Sidang DPR mengesahkan Rancangan Undang-undang Harmonisasi Perpajakan (RUU HPP) menjadi undang-undang pada pekan lalu. Wakil Menteri Keuangan Suahasil Nazara berharap beleid ini dapat mendukung pertumbuhan ekonomi sehingga Indonesia dapat mencapai target sebagai negara maju.
"Negara Indonesia yang maju hanya bisa kita capai dengan memiliki angaran yang kuat, angaran yangg baik dan sehat, dan salah satu komponen anggaran yang sehat adalah peraturan dan tata kelola perpajakan," kata Suahasil dalam kegiatan Profesi Keuangan Expo (PKE) Tahun 2021, Senin (11/10).
Pemerintah menargetkan Indonesia dapat menjadi negara maju pada 2045 atau saat perayaan 100 tahun kemerdekaan. Pada saat itu, jumlah penduduk diprediksi mencapai 319 juta jiwa dengan 47% di antaranya merupakan usia produktif. Sebanyak 70% penduduk merupakan kelas menengah dan 73% tinggal di daerah perkotaan.
Suahasil menjelaskan, penerbitan UU HPP tidak hanya diharapkan mendorong pemulihan ekonomi tetapi juga menekankan prinsip keadilan, serta perlindungan terhadap masyarakat lemah, termasuk pelaku Usaha Mikro, Kecil dan Menengah (UMKM). Beleid ini juga mendorong peningkatan penerimaan perpajakan melalui perluasan basis pajak, peningkatan tarif Pajak Pertambahan Nilai (PPN), serta peningkatan bracket Pajak Penghasilan (PPh) orang pribadi yang termasuk kategori orang kaya berpenghasilan di atas Rp 5 miliar.
"Di antara yang menjadi catatan yaitu pajak karbon yang akan menjadi dasar Indonesia menuju green economy dan nol karbon," kata Suahasil.
Ia menjelaskan pengaturan pajak karbon adalah langkah Indonesia untuk memenuhi janji Nationally Determined Contribution (NDC). Dalam dokumen tersebut, Indonesia berjanji mengurangi emisi karbon sebesar 29% dengan kemampuan sendiri dan 41% dengan dukungan internasional pada tahun 2030.
Menteri Keuangan Sri Mulyani sebelumnya juga menekankan bahwa UU HPP adalah upaya pemerintah mereformasi perpajakan.

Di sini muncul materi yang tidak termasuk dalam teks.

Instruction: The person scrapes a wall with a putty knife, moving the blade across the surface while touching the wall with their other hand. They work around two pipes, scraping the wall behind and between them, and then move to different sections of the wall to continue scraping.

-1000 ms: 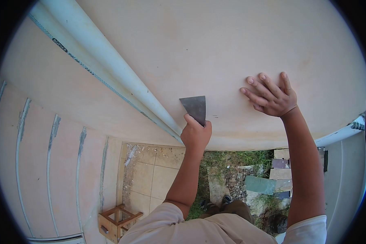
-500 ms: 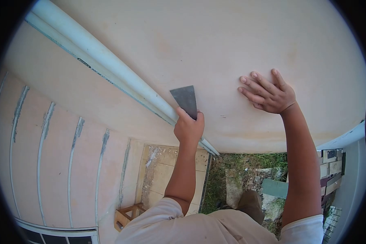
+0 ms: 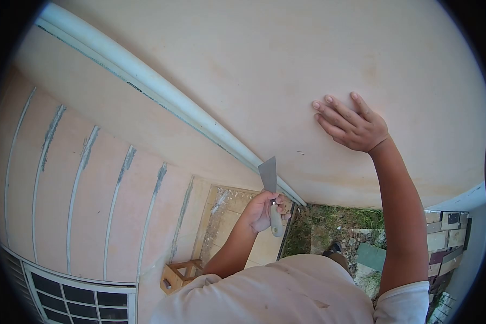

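My left hand (image 3: 259, 212) is closed round a putty knife (image 3: 268, 175), palm turned up, with the pale handle showing between thumb and fingers. Its flat grey blade points upward and overlaps the lower end of a white pipe (image 3: 173, 100) in this view. Fingers spread, my right hand (image 3: 356, 127) lies flat against the smooth pinkish wall (image 3: 308, 65). A few short dark marks show on the wall just below and left of that hand.
Grey-streaked vertical strips (image 3: 86, 148) line the wall at left, above a white-framed window (image 3: 81, 297). A wooden stool (image 3: 173, 277) stands on the tiled floor (image 3: 259, 248). Grass (image 3: 362, 217), a green slab (image 3: 371, 256) and stacked tiles (image 3: 444, 237) lie below and right.
My left hand has moved down and away from the wall with the putty knife, turning so the handle shows. My right hand stays flat on the wall. The view has tilted slightly.
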Demonstrator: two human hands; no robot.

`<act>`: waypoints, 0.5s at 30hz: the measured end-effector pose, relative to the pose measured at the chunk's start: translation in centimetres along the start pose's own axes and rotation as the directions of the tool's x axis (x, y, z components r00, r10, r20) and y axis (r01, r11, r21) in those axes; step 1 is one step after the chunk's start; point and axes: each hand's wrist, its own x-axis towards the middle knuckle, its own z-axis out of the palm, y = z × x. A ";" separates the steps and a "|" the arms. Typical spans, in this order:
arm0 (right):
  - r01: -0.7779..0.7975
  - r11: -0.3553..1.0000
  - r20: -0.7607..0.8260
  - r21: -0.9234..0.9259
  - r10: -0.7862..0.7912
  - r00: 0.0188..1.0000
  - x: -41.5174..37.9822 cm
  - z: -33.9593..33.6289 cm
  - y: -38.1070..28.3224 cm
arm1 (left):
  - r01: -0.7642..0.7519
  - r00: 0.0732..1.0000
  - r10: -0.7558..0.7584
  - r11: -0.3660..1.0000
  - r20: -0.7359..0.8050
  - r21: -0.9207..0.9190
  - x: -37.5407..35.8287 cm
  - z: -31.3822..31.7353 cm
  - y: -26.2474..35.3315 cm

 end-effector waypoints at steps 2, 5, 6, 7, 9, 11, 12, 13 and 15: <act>0.003 1.000 -0.007 -0.004 -0.003 1.000 -0.2 0.0 0.1 | -0.065 0.996 0.064 0.998 0.059 0.018 -0.4 0.9 0.6; 0.003 0.999 -0.046 0.032 -0.001 0.999 -0.2 0.0 0.2 | -0.265 0.960 0.257 0.962 0.113 0.062 -0.9 3.4 1.5; -0.004 0.999 -0.045 0.046 0.006 0.999 -0.2 0.1 0.1 | -0.391 0.919 0.380 0.914 0.108 0.106 -0.9 4.2 2.1; -0.011 0.998 -0.043 0.062 0.013 0.999 -0.2 0.1 0.1 | -0.403 0.913 0.392 0.909 0.114 0.105 -0.9 5.1 2.7; 0.008 0.998 -0.052 0.060 -0.004 0.999 -0.2 0.1 0.2 | -0.680 0.715 0.695 0.666 0.076 0.307 -0.6 6.4 4.1; 0.005 0.998 -0.039 0.059 -0.003 0.999 -0.1 0.0 0.3 | -0.743 0.616 0.786 0.558 0.052 0.370 0.9 6.6 4.8; 0.012 0.999 -0.045 0.048 -0.010 0.999 -0.1 -0.2 0.2 | -0.696 0.637 0.770 0.595 -0.036 0.403 2.2 5.5 5.2; 0.006 0.999 -0.043 0.053 -0.004 0.999 -0.1 -0.2 0.2 | -0.646 0.651 0.750 0.630 -0.121 0.430 3.5 4.8 5.7; 0.002 1.000 -0.046 0.025 -0.001 0.999 -0.1 -0.2 0.2 | -0.621 0.675 0.725 0.660 -0.140 0.423 4.9 4.1 5.1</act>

Hal ini menurutnya penting dilakukan untuk mencapai visi Indonesia menjadi negara maju tahun 2045 mendatang.
"Bonus demografi yang dinikmati Indonesia ini tidak terjadi selama-lamanya. Pada suatu saat Indonesia juga akan mengalami aging population, oleh karena itu, sebelum terjadinya masa tersebut kita perlu terus melakukan dan bekerja keras melakukan reformasi-reformasi untuk membangun fondasi," kata Sri Mulyani dalam Konferensi Pers virtual pada Kamis, (07/10).

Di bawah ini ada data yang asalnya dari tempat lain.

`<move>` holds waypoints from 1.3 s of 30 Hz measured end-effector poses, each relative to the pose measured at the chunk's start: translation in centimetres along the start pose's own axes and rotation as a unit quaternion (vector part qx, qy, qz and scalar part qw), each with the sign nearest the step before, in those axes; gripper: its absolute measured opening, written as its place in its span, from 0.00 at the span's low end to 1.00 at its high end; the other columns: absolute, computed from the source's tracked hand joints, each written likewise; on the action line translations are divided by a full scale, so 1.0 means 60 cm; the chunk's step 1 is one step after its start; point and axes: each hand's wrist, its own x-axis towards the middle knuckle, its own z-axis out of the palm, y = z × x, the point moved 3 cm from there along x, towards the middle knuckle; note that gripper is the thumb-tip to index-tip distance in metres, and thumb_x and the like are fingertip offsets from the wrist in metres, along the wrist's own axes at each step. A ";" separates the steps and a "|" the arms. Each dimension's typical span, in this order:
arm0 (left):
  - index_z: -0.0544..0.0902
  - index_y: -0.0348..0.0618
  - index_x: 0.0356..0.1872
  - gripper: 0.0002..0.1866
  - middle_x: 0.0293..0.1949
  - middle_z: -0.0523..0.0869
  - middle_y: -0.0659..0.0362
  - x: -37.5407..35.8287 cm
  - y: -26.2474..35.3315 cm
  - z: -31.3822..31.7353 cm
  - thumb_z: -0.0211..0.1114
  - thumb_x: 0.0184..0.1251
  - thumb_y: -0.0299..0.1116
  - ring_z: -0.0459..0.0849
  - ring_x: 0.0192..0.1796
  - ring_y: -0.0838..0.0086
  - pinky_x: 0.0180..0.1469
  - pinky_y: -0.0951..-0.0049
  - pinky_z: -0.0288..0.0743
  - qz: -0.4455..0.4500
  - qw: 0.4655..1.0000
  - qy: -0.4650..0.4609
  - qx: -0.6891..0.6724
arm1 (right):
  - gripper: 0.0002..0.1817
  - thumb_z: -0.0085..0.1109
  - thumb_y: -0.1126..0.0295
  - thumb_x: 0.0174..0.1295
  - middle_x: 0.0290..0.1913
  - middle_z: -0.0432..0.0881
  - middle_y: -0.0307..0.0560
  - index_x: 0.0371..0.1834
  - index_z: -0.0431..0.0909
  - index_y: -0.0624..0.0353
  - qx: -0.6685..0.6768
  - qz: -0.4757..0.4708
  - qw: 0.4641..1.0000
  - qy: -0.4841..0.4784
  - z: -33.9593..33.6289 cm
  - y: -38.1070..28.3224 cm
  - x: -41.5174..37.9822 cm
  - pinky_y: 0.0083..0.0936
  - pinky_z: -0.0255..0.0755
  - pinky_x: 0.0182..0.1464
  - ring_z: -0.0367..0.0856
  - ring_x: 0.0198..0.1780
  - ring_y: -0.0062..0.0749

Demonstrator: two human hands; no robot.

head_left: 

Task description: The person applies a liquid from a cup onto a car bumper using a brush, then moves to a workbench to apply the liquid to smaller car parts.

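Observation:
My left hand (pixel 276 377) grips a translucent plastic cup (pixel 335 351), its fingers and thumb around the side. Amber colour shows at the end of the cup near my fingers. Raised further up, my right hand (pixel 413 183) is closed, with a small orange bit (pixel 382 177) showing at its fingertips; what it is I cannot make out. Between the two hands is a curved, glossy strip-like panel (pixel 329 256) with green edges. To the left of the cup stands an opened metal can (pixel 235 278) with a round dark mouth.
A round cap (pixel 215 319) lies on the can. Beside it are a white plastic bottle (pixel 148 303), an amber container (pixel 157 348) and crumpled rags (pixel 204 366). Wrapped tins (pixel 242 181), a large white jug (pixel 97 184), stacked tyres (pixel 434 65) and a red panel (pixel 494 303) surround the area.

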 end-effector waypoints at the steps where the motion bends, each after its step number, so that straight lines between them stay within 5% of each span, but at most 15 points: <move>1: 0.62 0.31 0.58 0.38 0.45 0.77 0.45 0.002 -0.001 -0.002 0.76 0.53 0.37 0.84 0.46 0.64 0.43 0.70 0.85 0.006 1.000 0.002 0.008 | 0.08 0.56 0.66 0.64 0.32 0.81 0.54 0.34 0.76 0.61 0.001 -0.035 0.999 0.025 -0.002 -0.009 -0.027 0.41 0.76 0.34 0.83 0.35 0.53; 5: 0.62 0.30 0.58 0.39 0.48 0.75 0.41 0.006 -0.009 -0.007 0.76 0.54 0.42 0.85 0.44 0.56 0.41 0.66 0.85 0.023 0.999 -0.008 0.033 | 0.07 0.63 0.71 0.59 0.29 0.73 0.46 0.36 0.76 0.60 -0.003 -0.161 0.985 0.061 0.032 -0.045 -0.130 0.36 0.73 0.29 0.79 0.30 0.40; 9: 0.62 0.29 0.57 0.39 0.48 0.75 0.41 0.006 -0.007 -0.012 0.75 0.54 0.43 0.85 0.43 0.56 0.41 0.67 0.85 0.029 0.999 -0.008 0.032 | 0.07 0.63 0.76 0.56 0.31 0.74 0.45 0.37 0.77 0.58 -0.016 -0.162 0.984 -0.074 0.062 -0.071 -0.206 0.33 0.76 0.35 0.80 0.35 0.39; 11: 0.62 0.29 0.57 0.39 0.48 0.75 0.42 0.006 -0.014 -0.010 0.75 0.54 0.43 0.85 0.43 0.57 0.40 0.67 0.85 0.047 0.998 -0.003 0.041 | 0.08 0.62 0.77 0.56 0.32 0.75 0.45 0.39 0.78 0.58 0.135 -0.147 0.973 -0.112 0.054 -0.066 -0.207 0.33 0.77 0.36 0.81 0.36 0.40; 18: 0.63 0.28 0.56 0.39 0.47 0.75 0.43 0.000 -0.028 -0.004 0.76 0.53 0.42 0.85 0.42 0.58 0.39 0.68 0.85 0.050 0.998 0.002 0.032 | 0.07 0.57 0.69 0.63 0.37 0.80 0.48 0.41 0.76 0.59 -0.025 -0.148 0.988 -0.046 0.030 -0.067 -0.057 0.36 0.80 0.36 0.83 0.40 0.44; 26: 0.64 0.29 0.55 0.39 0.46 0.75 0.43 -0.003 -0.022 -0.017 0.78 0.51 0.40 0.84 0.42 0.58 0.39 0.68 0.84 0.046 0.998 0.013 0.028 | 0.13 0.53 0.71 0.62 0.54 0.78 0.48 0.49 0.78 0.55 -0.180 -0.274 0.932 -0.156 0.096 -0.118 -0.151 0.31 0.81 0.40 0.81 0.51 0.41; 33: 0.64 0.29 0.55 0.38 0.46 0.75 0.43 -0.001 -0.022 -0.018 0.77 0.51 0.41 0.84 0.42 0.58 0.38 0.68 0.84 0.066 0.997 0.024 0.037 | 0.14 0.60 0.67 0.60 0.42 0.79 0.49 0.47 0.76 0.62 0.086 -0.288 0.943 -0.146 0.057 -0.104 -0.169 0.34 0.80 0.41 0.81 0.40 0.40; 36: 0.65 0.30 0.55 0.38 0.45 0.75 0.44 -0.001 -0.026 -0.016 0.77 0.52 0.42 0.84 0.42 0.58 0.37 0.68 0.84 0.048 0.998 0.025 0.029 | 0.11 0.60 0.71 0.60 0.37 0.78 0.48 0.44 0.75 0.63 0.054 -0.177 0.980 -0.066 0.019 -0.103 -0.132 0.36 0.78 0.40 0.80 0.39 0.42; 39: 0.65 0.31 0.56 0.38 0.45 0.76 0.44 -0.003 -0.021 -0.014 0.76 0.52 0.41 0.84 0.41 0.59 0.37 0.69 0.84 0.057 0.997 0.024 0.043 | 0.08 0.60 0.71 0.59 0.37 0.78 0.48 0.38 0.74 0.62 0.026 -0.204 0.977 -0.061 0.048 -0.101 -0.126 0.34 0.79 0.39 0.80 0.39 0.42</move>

Ia mengatakan pemulihan ekonomi pertumbuhan membutuhkan banyak sumber daya, karena itu ia juga menekankan bahwa langkah reformasi harus didesain hati-hati dan detail. Ia menyebut Asas dari peraturan perpajakan yang ingin dibangun melalui beleid baru ini yaitu menciptakan keadilan, kesederhanaan, efisiensi, kepastian hukum, kemanfaatan, dan kepentingan nasional
“Kami ingin melalui undang-undang ini mengoptimalkan penerimaan negara, mewujudkan sistem pajak yang berkeadilan, dan memberikan kepastian hukum," kata Sri Mulyani.
Mantan Direktur Pelaksana Bank Dunia itu mengungkapkan kehadiran UU HPP akan menambah penerimaaan negara tahun depan hingga Rp 139,3 triliun. Peningkatan penerimaan ini mendorong rasio perpajakan tahun depan diprediksi akan menyentuh 9,22% terhadap Produk Domestik Bruto (PDB).
Keberadaan UU HPP juga diklaim akan memberikan dampak jangka panjang terhadap tambahan penerimaan perpajakan. Pada tahun 2025, UU HPP diprediksi bisa menambah penerimaan negara hingga Rp 353,3 triliun dengan rasio penerimaan perpajakan terhadap PDB mencapai 10,12%.